Conocí a John Bolton cuando ambos fuimos embajadores ante las Naciones Unidas. El hombre, de por sí agrio y con un sentido del humor que solamente él entendía, había llegado a la segunda posición de la diplomacia estadounidense sin obtener la ratificación del Senado. La administración de George W. Bush tuvo que meterlo por la puerta trasera, invocando un “recess appointment”, un nombramiento fuera del período legislativo. No lo ratificaban porque había mentido al Congreso, inflando cifras de arsenales nucleares inexistentes y por torcer informes de inteligencia.
Durante la disputada elección entre Guatemala y Venezuela para un asiento en el Consejo de Seguridad en 2006, cada vez que terminaba una ronda, se levantaba y cruzaba la sala de la Asamblea General hasta el asiento de México. La votación se realizó 41 veces, sin que al final alguno de los dos países contendientes obtuviera la mayoría necesaria. Bolton se colocaba a mi lado y comentaba los resultados.
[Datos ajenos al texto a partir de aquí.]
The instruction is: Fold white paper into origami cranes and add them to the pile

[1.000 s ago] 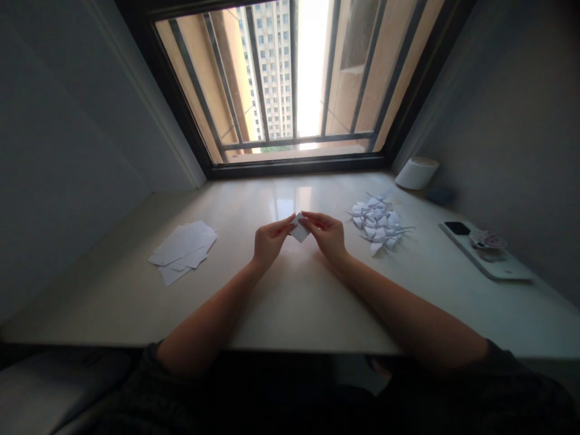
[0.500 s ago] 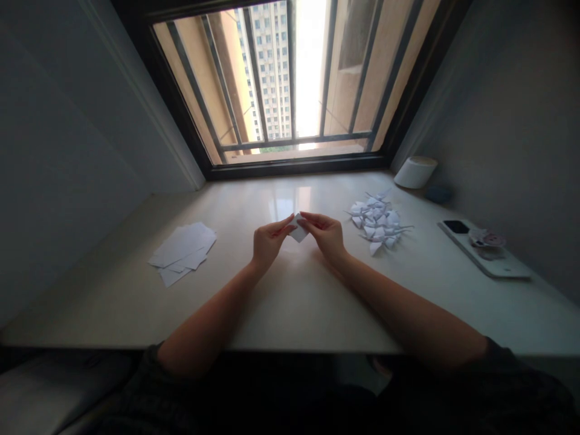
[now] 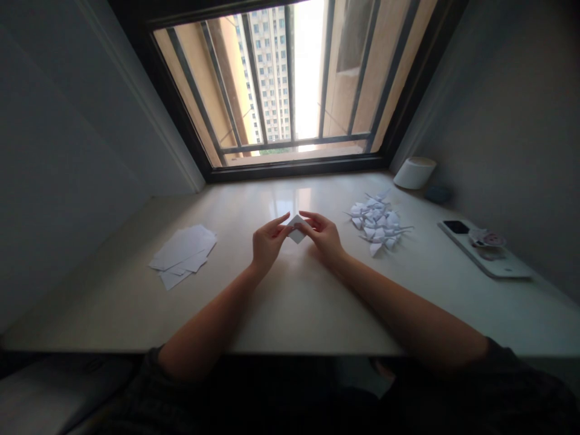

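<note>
Left hand and right hand pinch small white paper between them. Looks like a folding step, detail too small to tell; next press likely needs edges aligned. Folded pieces right of grip, loose sheets left.

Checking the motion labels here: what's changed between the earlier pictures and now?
The left hand's index finger has opened away from the folded paper, leftward; the right hand's thumb has slid left across it. Both hands still hold it. Unchanged: the paper stack and the heap of folded pieces.
</note>
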`<state>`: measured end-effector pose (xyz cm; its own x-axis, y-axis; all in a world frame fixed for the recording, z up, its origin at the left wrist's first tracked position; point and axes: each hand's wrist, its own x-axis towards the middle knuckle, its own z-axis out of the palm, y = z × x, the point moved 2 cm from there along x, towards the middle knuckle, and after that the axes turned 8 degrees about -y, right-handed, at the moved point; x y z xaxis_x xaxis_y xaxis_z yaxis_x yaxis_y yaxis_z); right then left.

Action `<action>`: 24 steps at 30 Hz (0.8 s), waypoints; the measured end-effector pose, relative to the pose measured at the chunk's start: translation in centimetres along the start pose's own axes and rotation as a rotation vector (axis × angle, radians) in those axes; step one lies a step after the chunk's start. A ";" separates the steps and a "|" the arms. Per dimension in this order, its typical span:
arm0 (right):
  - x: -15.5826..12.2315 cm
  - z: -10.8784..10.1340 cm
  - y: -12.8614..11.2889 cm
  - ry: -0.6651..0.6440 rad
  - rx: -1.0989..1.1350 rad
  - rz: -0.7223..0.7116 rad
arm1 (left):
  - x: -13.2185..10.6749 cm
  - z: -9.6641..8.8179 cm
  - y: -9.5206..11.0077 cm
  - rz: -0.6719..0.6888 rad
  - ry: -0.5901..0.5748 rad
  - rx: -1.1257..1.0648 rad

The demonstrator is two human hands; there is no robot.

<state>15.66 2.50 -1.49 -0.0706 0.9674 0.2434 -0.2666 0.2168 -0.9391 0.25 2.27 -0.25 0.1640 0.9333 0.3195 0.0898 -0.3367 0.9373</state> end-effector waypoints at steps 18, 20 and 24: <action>0.2 -0.6 0.2 0.034 -0.147 0.014 | 0.2 0.1 -0.9 -0.272 -0.136 -0.201; 0.2 -0.6 0.1 0.037 -0.172 0.023 | 0.2 0.1 -0.8 -0.275 -0.105 -0.210; 0.2 -0.5 -0.2 -0.019 -0.263 0.065 | 0.1 0.0 -0.5 -0.283 -0.055 -0.241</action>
<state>16.14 2.71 -1.40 -0.0982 0.9782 0.1827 -0.0024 0.1834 -0.9830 0.24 2.55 -0.69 0.2192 0.9748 0.0414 -0.0935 -0.0213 0.9954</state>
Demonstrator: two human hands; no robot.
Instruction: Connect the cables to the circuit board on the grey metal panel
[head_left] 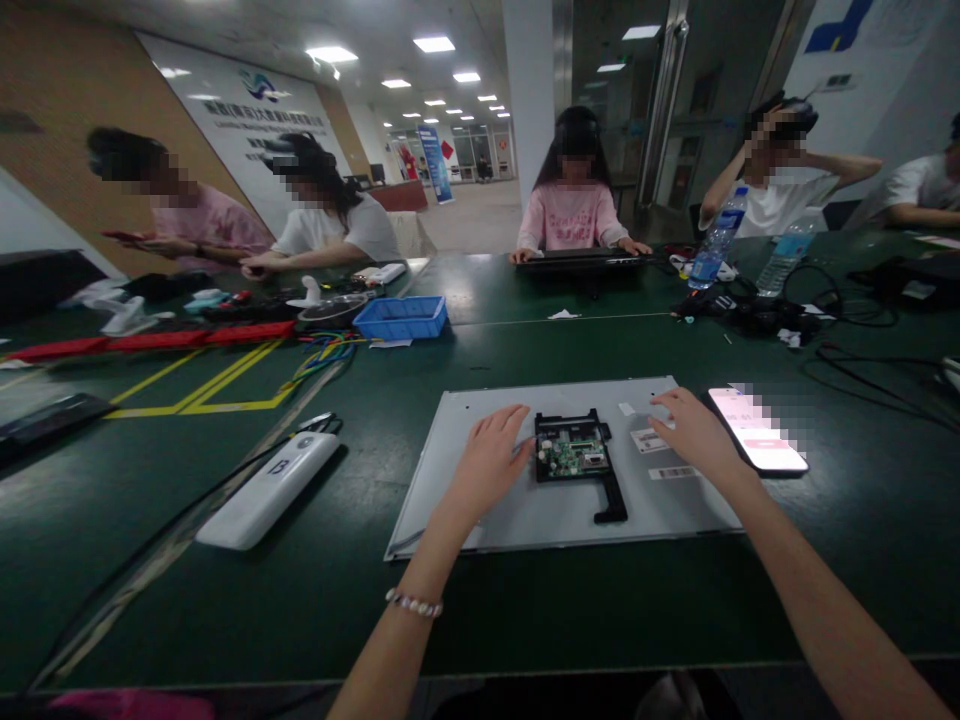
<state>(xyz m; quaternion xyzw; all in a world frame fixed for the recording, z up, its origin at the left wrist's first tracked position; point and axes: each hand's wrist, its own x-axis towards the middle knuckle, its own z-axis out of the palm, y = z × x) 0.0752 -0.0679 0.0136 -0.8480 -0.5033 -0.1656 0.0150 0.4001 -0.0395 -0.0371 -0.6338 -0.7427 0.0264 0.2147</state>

En la medida en que sus visitas a nuestra mesa se iban haciendo habituales, una buena tarde le pregunté por qué siempre venía al asiento de México. Con ese extraño sentido del humor tan suyo respondió: “quiero arruinarte la reputación”. La respuesta no me hizo gracia. Aunque tenía razón: su presencia era tóxica. Todo mundo en la ONU sabía de su adicción, su gran debilidad por los conflictos armados. Al final su sueño se cumplió con la invasión a Irak, una guerra fabricada a base de argumentos inventados y amenazas inexistentes.
Actualmente, en su puesto de Asesor Nacional de Seguridad, Bolton trabaja incansable para iniciar una nueva guerra, si posible hasta dos. Su blanco favorito es Irán, su segunda opción es Venezuela.
A pesar de los esfuerzos realizados por Europa para mantener a Estados Unidos dentro del tratado de desnuclearización con Irán, el gobierno de Trump decidió retirarse del acuerdo. De hecho, desde la llegada de Trump al poder, los iraníes se han cuidado en extremo para evitar cualquier roce con Washington. De poco les ha servido. Bajo la influencia de Bolton, Estados Unidos está aplicando la política de “máxima presión” y de manera provocadora han enviado dos flotillas de la marina al estrecho de Ormuz, por el cual transita uno de cada tres barriles de petróleo que se consumen en el planeta.
La postura de Trump, quien a fin de cuentas tendrá la responsabilidad de iniciar un conflicto bélico, es hasta ahora ambivalente. Su relación con Bolton es igualmente ambigua. Primero dijo que el bigote de Bolton le parecía ridículo, pero que le reconocía tener ideas firmes y claras. Después, a propósito de iniciar alguna guerra le puso el mote de hombre bomba. “Hay que controlarlo —dijo Trump— porque a toda costa quiere utilizar los arsenales norteamericanos”.
Para Trump, la guerra es parte de un cálculo electoral, al igual que Irak lo fue para Bush y Cheney. Si dentro de un año considera que un conflicto armado le garantiza la reelección, quizá tome ese camino. Por el momento, la apuesta política no es segura y, además, carecen de un pretexto suficientemente creíble y sólido para bombardear Irán. Pero Bolton, no nos quepa la menor duda, seguirá insistiendo.
A Venezuela también la ha amenazado, repitiendo que ninguna opción, incluyendo la militar, está fuera de la mesa. Sin embargo, Bolton sabe que el drama venezolano no se arregla con bombardeos. Tendrían que enviar tropas a las calles y convertirían al chavismo, de inmediato, en un movimiento guerrillero. Consciente de ello, Bolton mantendrá una retórica de altos decibeles contra Maduro, pero en las noches tendrá sueños persas.